▶ _ASSIGNMENT_
For this exercise, output the entries below exactly from the line that holds "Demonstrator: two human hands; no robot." to the line that holds "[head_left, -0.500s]", both ends included. No pictures belong in the copy.

▶ _RECORDED INFORMATION_
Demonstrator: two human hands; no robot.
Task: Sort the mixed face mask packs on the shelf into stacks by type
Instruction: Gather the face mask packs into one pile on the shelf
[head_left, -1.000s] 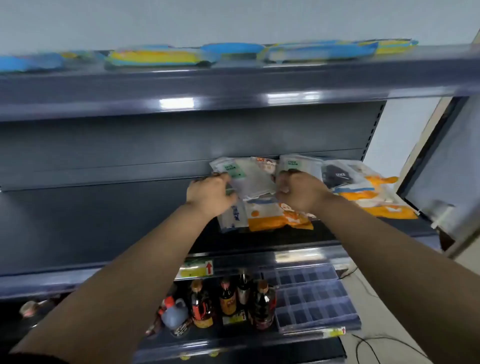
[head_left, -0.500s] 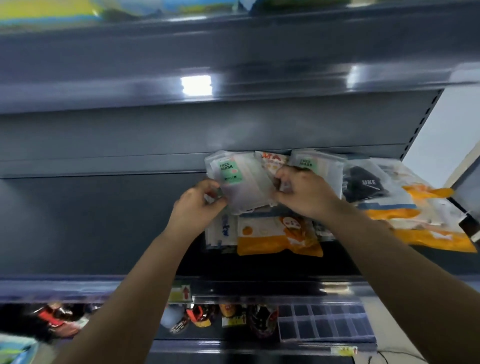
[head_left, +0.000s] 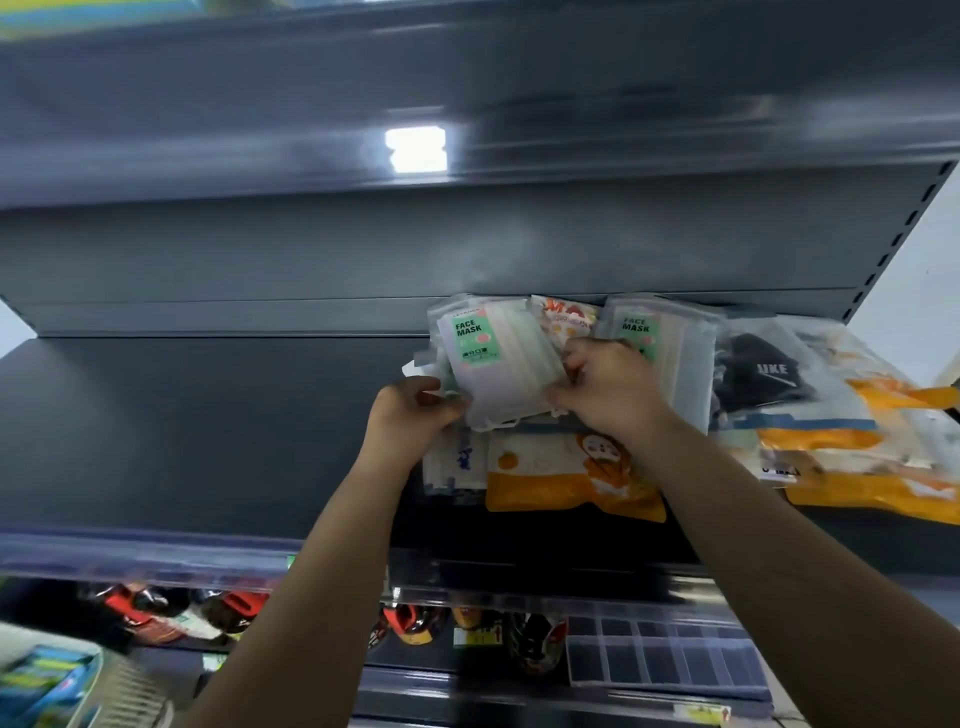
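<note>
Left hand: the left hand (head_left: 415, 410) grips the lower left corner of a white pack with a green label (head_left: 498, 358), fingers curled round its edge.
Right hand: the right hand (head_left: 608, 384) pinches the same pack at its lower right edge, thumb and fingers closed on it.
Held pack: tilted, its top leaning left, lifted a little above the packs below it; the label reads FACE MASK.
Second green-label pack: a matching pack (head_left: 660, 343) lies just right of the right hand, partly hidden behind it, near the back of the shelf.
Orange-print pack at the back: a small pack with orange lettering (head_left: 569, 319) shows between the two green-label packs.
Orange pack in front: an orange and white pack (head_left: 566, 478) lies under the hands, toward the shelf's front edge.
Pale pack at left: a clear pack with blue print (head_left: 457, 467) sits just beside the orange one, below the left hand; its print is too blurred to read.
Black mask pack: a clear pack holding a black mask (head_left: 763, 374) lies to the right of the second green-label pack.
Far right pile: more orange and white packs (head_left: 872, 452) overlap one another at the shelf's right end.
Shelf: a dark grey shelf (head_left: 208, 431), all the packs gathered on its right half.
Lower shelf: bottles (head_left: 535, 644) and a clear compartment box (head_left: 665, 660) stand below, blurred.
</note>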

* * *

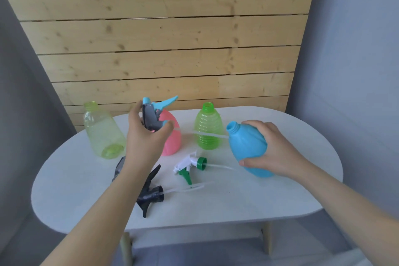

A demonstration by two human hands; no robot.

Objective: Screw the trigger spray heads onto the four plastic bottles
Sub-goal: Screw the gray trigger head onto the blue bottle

▶ _REPLY_
Demonstrator: two human hands; no robot.
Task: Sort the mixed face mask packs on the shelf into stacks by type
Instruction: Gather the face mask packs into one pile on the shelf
[head_left, -1.000s] 
[head_left, -0.500s] 

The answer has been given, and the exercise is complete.